Additionally, the loss of heterozygosity (LOH) along the genome was investigated. All the regions that presented 2 identical alleles along 10 Mb were analyzed to verify recessive diseases and the possible effect of imprinting.

Quantitative Polymerase Chain Reaction

qPCR analysis was used to confirm the inheritance pattern of some CNVs. Thus, specific primers were designed for the affected genes in the CNVs, using the Primer3 (version 0.4.0) software.
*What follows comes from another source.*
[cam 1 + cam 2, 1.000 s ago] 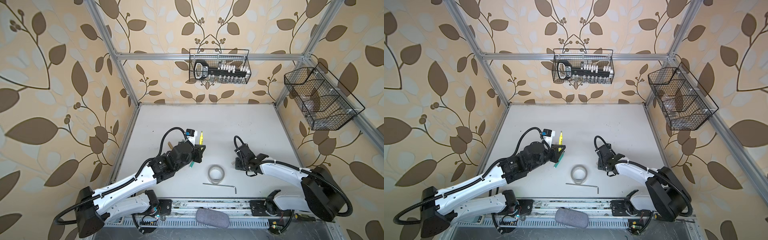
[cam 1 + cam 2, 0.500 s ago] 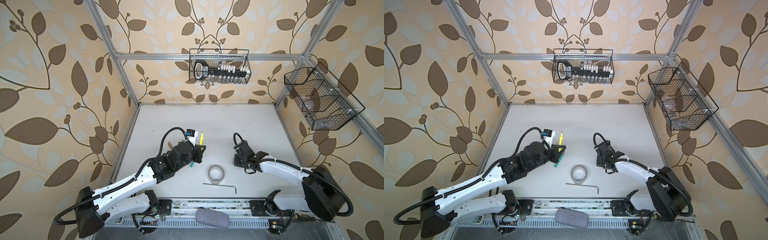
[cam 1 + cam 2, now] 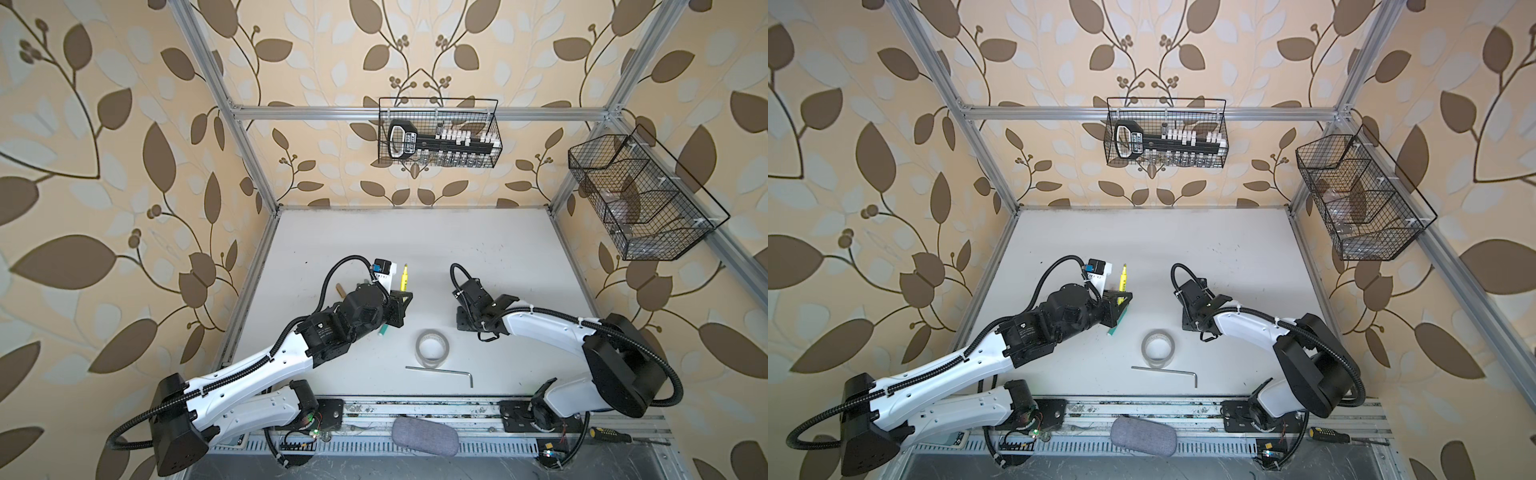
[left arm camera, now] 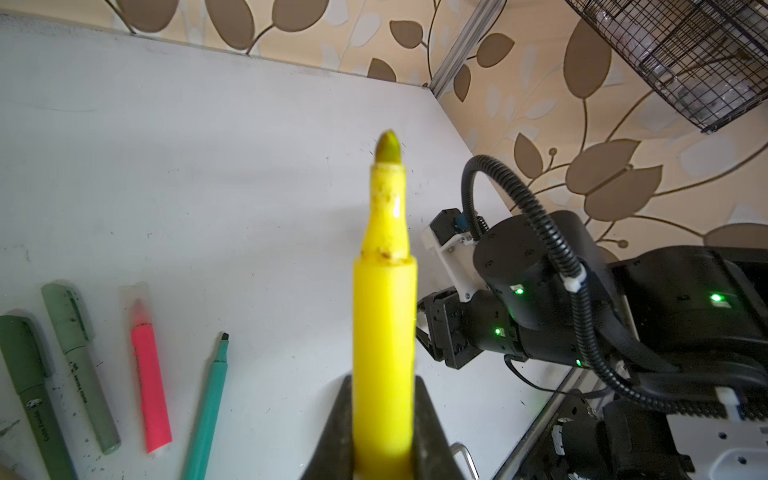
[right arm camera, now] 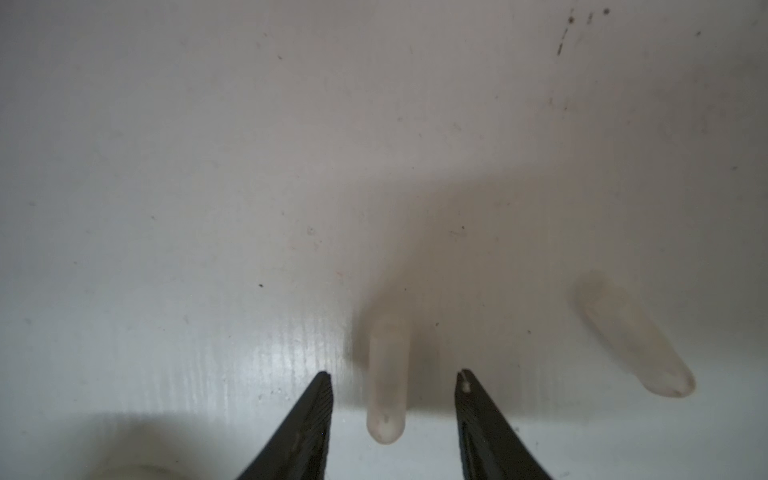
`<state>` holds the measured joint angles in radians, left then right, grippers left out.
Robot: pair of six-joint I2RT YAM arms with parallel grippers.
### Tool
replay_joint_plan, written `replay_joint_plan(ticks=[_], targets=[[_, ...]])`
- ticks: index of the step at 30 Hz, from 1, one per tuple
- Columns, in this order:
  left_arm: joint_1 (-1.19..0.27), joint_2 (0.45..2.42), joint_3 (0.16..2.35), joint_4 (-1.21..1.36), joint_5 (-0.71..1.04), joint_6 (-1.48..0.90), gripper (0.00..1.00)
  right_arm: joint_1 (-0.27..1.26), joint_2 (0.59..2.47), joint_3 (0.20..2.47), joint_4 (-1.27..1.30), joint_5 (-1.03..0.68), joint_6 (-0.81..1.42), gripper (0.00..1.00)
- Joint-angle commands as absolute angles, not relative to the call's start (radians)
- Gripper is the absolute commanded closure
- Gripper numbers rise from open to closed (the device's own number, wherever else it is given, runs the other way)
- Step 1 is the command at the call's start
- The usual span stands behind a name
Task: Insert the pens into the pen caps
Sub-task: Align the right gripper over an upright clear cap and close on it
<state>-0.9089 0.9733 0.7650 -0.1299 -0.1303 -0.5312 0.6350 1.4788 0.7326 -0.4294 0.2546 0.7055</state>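
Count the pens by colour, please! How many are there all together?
Yellow marker: 1
Pink marker: 1
Teal marker: 1
Dark green pen: 1
Grey-green pen: 1
Tan pen: 1
Total: 6

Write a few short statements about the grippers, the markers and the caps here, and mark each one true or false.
1. The left gripper is shut on the yellow marker, whose tip is bare. True.
2. The right gripper is shut on a clear cap. False: its jaws stand open, and the cap lies on the table between them, touching neither.
3. The pink marker is capped. True.
4. The green marker beside it is capped. False: its tip is bare.
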Motion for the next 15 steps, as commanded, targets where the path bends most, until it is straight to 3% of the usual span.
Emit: replay_joint_plan(ticks=[1, 15], targets=[[-0.909, 0.954, 0.761, -0.100, -0.122, -0.519, 1.00, 0.641, 1.488, 0.747, -0.450, 0.261, 0.701, 0.53], [-0.908, 0.946, 0.763, -0.107, -0.128, -0.518, 1.00, 0.640, 1.556, 0.737, -0.438, 0.203, 0.680, 0.67]])
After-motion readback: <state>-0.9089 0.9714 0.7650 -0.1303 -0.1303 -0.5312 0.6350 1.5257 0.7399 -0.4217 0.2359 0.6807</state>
The SYBR-based duplex qPCR technique was used, which is based on the dissociation temperature difference of the PCR products generated. All reactions were performed in duplicate, using 10 disomic controls for the regions studied and standardized according to Torrezan et al. [2012].

Results

In total, 47 patients were included in the present study, 20 (42.6%) male and 27 (57.4%) female individuals. The ages of the patients ranged from 2 months to 19 years, with a mean of 5 years, 2 months. The cardiac phenotype of the group studied consisted of a broad spectrum of malformations, ranging from simple lesions such as septal defects to complex defects; e.g., tetralogy of Fallot or the transposition of large vessels. Cyanotic heart diseases were the most prevalent, observed in more than 90% of the patients. In those corresponding to heart diseases with a single lesion, the ventricular septal defect and atrial septal defect were the most predominant, representing 52% of the cases. About 55.3% of the patients presented with multiple cardiac lesions.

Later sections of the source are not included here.